Exercise brief> The expected output is the data below, character for character, without its pictures.
* * * * *
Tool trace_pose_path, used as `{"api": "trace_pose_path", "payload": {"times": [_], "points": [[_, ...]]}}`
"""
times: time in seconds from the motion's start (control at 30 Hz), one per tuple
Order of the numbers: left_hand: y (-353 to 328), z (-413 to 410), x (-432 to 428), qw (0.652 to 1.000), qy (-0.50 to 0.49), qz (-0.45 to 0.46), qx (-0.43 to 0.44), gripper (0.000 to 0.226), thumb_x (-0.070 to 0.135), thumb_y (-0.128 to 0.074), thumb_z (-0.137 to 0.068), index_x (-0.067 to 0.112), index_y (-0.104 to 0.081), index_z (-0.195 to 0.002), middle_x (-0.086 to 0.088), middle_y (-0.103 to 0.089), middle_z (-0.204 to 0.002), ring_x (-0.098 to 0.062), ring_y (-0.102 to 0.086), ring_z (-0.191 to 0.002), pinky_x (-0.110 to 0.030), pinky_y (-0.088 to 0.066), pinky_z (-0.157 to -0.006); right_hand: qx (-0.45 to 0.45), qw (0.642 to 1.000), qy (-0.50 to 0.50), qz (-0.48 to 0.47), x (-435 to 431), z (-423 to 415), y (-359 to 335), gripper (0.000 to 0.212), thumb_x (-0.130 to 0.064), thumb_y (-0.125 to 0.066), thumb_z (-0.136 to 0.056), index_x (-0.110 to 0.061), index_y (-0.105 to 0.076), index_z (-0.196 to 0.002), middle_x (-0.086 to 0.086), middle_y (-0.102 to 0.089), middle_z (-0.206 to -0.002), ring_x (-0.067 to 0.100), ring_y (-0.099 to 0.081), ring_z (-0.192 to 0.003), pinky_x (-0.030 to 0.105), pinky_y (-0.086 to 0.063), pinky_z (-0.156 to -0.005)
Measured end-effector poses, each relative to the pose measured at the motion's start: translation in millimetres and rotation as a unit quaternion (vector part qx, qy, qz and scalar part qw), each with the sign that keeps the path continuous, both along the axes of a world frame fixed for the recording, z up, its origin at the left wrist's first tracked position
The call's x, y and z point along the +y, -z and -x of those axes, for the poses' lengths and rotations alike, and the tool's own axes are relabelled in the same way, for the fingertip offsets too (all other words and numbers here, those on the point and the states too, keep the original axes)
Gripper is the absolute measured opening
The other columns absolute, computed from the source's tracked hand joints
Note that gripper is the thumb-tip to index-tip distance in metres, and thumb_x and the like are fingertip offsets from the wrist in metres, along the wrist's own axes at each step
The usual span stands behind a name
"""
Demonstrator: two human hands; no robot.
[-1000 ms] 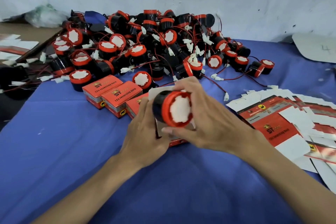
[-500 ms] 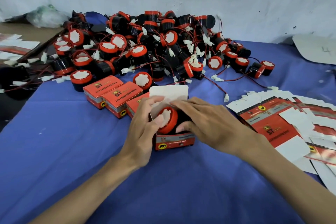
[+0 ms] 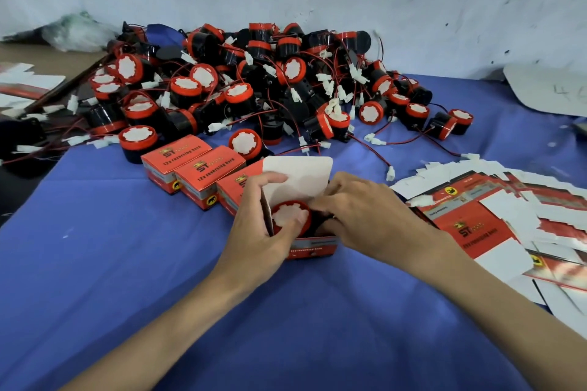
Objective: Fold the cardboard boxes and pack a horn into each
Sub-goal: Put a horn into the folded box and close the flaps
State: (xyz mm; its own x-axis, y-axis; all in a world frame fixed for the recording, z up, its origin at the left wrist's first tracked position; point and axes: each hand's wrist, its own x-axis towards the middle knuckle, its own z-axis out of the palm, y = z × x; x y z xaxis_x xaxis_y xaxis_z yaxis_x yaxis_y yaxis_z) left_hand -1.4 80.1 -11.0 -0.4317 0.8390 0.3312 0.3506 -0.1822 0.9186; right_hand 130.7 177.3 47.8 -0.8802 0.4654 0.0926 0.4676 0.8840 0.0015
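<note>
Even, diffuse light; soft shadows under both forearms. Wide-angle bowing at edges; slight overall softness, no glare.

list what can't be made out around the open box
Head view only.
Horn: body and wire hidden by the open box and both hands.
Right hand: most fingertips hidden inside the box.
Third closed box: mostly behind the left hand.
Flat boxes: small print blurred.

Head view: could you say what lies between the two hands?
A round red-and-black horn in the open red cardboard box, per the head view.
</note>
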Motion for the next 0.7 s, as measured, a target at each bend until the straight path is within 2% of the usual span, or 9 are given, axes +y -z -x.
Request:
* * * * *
The completed task>
Tool trace_pose_path, used as `{"api": "trace_pose_path", "payload": {"times": [_], "points": [[_, ...]]}}`
"""
times: time in seconds from the motion's start (control at 30 Hz), one per tuple
Order of the numbers: left_hand: y (-353 to 328), z (-413 to 410), x (-432 to 428), qw (0.652 to 1.000), qy (-0.50 to 0.49), qz (-0.45 to 0.46), qx (-0.43 to 0.44), gripper (0.000 to 0.226), thumb_x (-0.070 to 0.135), thumb_y (-0.128 to 0.074), thumb_z (-0.137 to 0.068), index_x (-0.067 to 0.112), index_y (-0.104 to 0.081), index_z (-0.195 to 0.002), middle_x (-0.086 to 0.088), middle_y (-0.103 to 0.089), middle_z (-0.204 to 0.002), ring_x (-0.098 to 0.062), ring_y (-0.102 to 0.086), ring_z (-0.191 to 0.002), pinky_x (-0.110 to 0.030), pinky_y (-0.088 to 0.066), pinky_z (-0.157 to -0.006); right_hand: qx (-0.45 to 0.45), qw (0.642 to 1.000), qy (-0.50 to 0.50), qz (-0.48 to 0.47), x (-435 to 431), z (-423 to 415), y (-359 to 335), gripper (0.000 to 0.212), thumb_x (-0.130 to 0.064), thumb_y (-0.125 to 0.066), thumb_z (-0.136 to 0.056), index_x (-0.110 to 0.061), index_y (-0.105 to 0.076), index_z (-0.196 to 0.002), middle_x (-0.086 to 0.086), middle_y (-0.102 to 0.089), middle_z (-0.206 to -0.002), ring_x (-0.067 to 0.100), ring_y (-0.099 to 0.081), ring_z (-0.192 to 0.003), pinky_x (-0.030 to 0.105), pinky_y (-0.086 to 0.063), pinky_z (-0.156 to -0.005)
Measured end-effector poses, each relative to the pose measured at the motion's start: translation in millimetres and rotation as a unit quaternion (vector part qx, qy, qz and scalar part qw), each with the sign that keeps the path continuous, both along the axes of a world frame fixed for the recording, z up, its origin at the left wrist's first tracked position
The call's x, y and z point along the +y, -z and -x of those axes, for the poses' lengths and rotations alike, and the tool's own axes are relabelled in the same way, for the fingertip offsets too (all other words and numbers here, those on the point and the states too, keep the original axes)
Gripper is the absolute measured opening
The other columns absolute, computed from the source's tracked hand joints
Note that gripper is the thumb-tip to index-tip distance in metres, and thumb_x and the like are fingertip offsets from the wrist in metres, along the wrist's own axes at each step
The usual span stands behind a name
"""
Demonstrator: two human hands; no robot.
[-1000 ms] 
[-500 ms] 
[+0 ms] 
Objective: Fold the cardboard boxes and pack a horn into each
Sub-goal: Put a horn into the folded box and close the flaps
State: (xyz mm; its own x-axis, y-axis; all in a world frame fixed for the recording, z up, its origin at the left wrist's first tracked position; point and axes: each hand's wrist, its own x-axis towards the middle knuckle, its own z-axis out of the palm, y = z × x; x y z xaxis_x xaxis_y xaxis_z yaxis_x yaxis_y yaxis_z) left_hand -1.4 80.1 -11.0 -0.4317 0.8390 0.3312 0.3506 -0.1822 0.9186; right_hand 130.7 177.3 47.8 -0.8802 0.4654 0.0926 0.4676 0.8840 0.0015
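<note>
Even, diffuse light; soft shadows under both forearms. Wide-angle bowing at edges; slight overall softness, no glare.

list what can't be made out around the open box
Head view only.
Horn: body and wire hidden by the open box and both hands.
Right hand: most fingertips hidden inside the box.
Third closed box: mostly behind the left hand.
Flat boxes: small print blurred.

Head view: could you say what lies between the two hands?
A round red-and-black horn in the open red cardboard box, per the head view.
</note>
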Motion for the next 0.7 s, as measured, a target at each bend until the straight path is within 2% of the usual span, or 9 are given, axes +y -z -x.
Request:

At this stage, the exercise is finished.